* _WHAT YOU WILL DO_
The material below holds the lines to copy: from the one with "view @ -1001" up to and including the one with "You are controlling". Copy them exactly and skip the pictures.

* _RECORDED INFORMATION_
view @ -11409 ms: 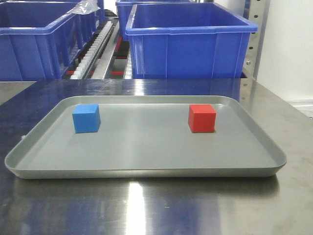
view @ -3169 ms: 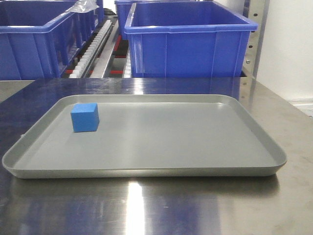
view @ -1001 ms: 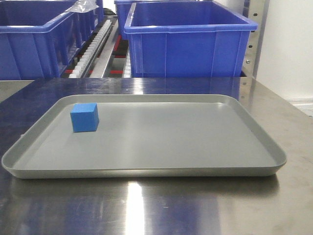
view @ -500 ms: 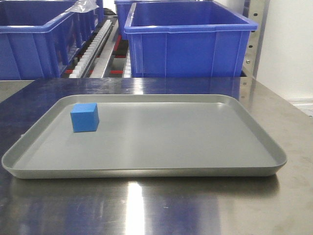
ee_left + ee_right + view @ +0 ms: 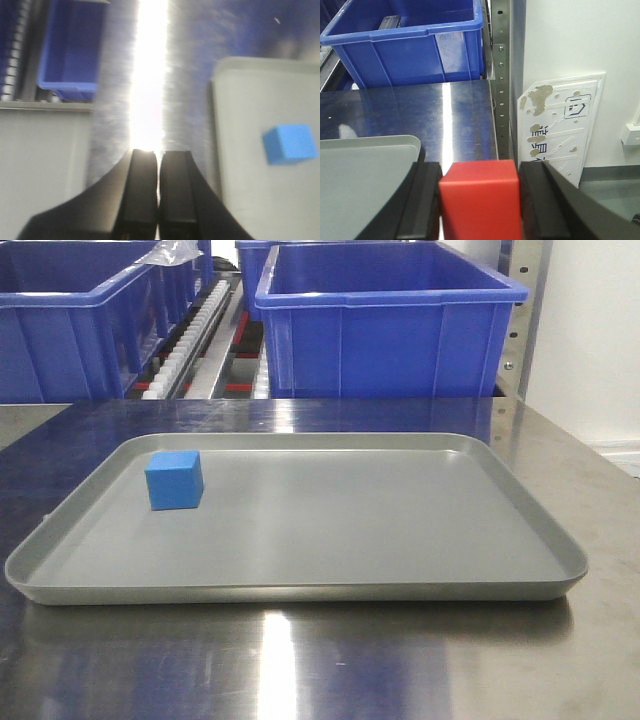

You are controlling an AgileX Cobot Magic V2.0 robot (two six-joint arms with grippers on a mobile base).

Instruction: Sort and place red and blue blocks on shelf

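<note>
While the right gripper (image 5: 480,220) points toward the perforated steel shelf upright (image 5: 501,75) & a big dark-blue plastic bin (image 5: 410,45), its two black fingers (image 5: 422,205) clamp the small bright-red cube (image 5: 479,192) from both sides, beside the corner of the shallow grey rectangular tray (image 5: 360,170). The left gripper (image 5: 158,165) hangs over the shiny steel tabletop (image 5: 112,90) just beside the tray's edge, fingers pressed together w/ nothing between them; that view is blurred.

The small light-blue cube (image 5: 174,480) sits on the tray's left-rear part, approx. where it was 11.4 s ago. Back then the red cube stood on the tray's right side; by 3.2 s ago it was gone from the tray, & little has changed since.

The front view shows neither arm nor the red cube, only tray, blue cube, bins & roller track (image 5: 190,335). Only the right wrist view shows the red cube in its grip, plus a white panel w/ peeling patches (image 5: 560,125) against the wall. The left wrist view alone shows the left fingers' state.
</note>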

* _TASK ANSWER_
view @ -1001 ms: 
view @ -500 ms: 
ee_left + ee_right + view @ +0 ms: 

You are controlling an AgileX Cobot Magic V2.0 robot (two six-joint arms with grippers on a mobile base).

This is the complete answer.